Meskipun A mungkin, bahwa ia mempunyai kesengajaan untuk membunuh B, namun Hakim tetap
akan menentukan adanya kesengajaan tersebut, kecuali apabila dapat diterima alasan-alasan yang
sangat masuk akal bahwa A tidak tahu pistol itu berisi atau bahwa matinya B itu disebabkan karena
kekhilafan dari A. Dalam hal ini diragukan adanya kesenjajaan,
sehingga ada pembebasan. Hakim harus sangat berhati-hati. Kesengajaan berwarna gekleurd dan
tidak berwarna kleurloos. Persoalan ini berhubungan dengan masalah: apakah untuk adanya kesengajaan
itu sipelaku harus menyadari bahwa perbuatannya itu dilarang bersifat melawan hukum ?

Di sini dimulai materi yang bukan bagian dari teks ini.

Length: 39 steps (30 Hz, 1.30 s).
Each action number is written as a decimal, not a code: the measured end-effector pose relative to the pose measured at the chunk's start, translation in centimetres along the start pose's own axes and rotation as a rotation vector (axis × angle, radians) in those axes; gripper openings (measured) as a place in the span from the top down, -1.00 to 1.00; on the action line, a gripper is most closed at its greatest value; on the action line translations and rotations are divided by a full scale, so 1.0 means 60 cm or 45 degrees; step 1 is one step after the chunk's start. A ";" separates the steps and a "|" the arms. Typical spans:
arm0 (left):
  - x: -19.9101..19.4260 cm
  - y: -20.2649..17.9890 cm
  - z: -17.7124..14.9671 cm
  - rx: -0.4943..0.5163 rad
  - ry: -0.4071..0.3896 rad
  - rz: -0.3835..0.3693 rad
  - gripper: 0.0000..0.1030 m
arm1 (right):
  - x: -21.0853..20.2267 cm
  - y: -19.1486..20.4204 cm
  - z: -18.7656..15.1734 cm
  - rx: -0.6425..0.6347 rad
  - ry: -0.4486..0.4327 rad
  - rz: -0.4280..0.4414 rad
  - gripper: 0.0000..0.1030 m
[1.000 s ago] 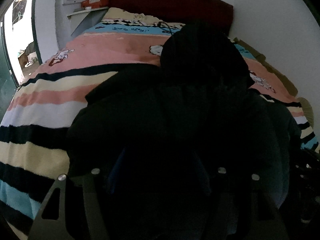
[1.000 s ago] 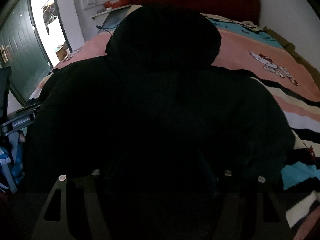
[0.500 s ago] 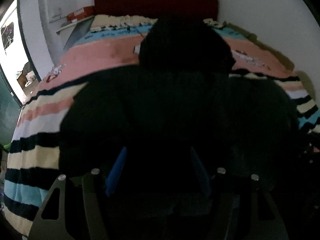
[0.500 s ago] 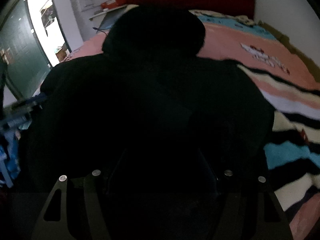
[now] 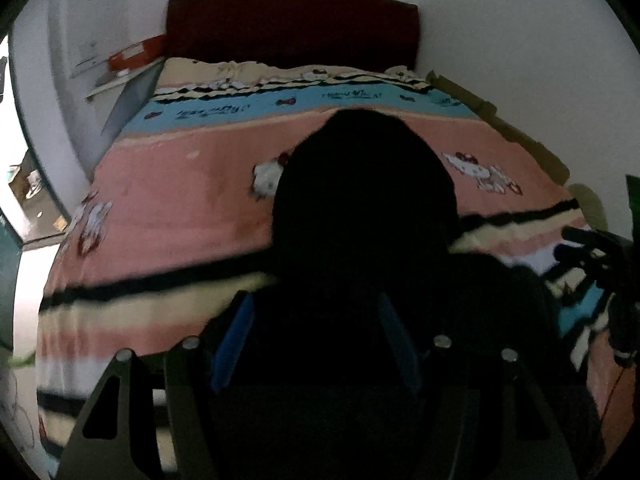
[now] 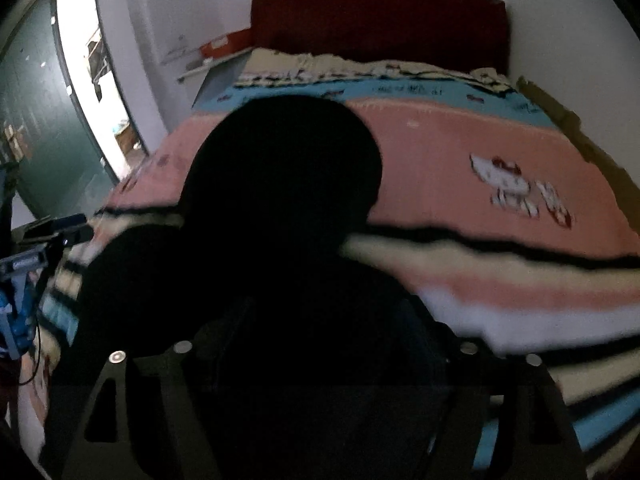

Mengenai hal ini ada 2 pendapat, ialah yang mengatakan bahwa:
a. sifat kesengajaan itu berwarna dan kesengajaan melakukan sesuatu perbuatan mencakup
pengetahuan sipelaku bahwa perbuatanya melawan hukum dilarang; harus ada hubungan
antara keadaan batin si-pelaku dengan melawan hukumnya perbuatan. Dikatakan, bahwa sengaja
disini berarti dolus malus, artinya sengaja untuk berbuat jahat boos opzet. Jadi menurut pendirian
yang pertama, untuk adanya kesengajaan perlu bahwa sipelaku menyadari bahwa perbuatannya
dilarang. Penganutnya antara lain Zevenbergen, yang mengatakan dalam bukunya leerboek van
het Nederlandsch Strafrecht, tahun 1924, halaman 169, bahwa: Kesengajaan senantiasa ada
hubungannya dengan dolus molus, dengan perkataan lain dalam kesengajaan tersimpul
adanya kesadaran mengenai sifat melawan hukumnya perbuatan.” Untuk adanya
kesengajaan, di perlukan syarat, bahwa pada sipelaku ada kesadaran, bahwa perbuatannya
dilarang danatau dapat dipidana b. Kesengajaan tidak berwarna
Kalau dikatakan bahwa kesengajaan itu tak berwarna, maka itu berarti, bahwa untuk adanya
kesengajaan cukuplah bahwa sipelaku itu menghendaki perbuatan yang dilarang itu. Ia tak
perlu tahu bahwa perbuatannya terlarang sifat melawan hukum.
Dapat saja sipelaku dikatakan berbuat dengan sengaja, sedang ia tidak mengetahui bahwa
perbuatannya itu dilarang atau bertentangan dengan hukum.
Penganut-penganutnya antara lain : Simons, Pompe, Jonkers. Menurut M.v.T. tidak perlu ada
“boos opzet”. M.v.T. mengatakan demikian : “Akan tetapi untuk berbuat dengan sengaja itu
apakah sipelaku tidak harus menyadari, bahwa ia melakukan suatu perbuatan yang menurut tata
susila tidak dibenarkan zadelijk ongeoorlooid ? Cukupkah dengan adanya kesengajaan saja atau
perlukah adanya “kesengajaanj jahat” boos opzet ?
Jawabnya tidak akan lain dari pada itu.
Keberatan terhadap pendirian bahwa kesengajaan itu berwarna ialah akan merupakan beban yan
berat bagi jaksa apabila untuk membuktikan adanya kesengajaan, tiap kali ia harus
membuktikan bahwa pada terdakwa ada kesadaran atau pengetahuan tentang dilarangnya
perbuatan itu. Sebaliknya, alasan bahwa kesengajaan itu berwarna ialah kesalahan itu, jadi
termasuk kesengajaan, berisi bahwa sipelaku harus sadar bahwa perbuatan itu keliru.
Apabila ia sama sekali tidak sadar akan itu, meskipun pada kenyataannya ia melakukan
perbuatan yang dilarang, yang melawan hukum, ia tidak dapat dipidana.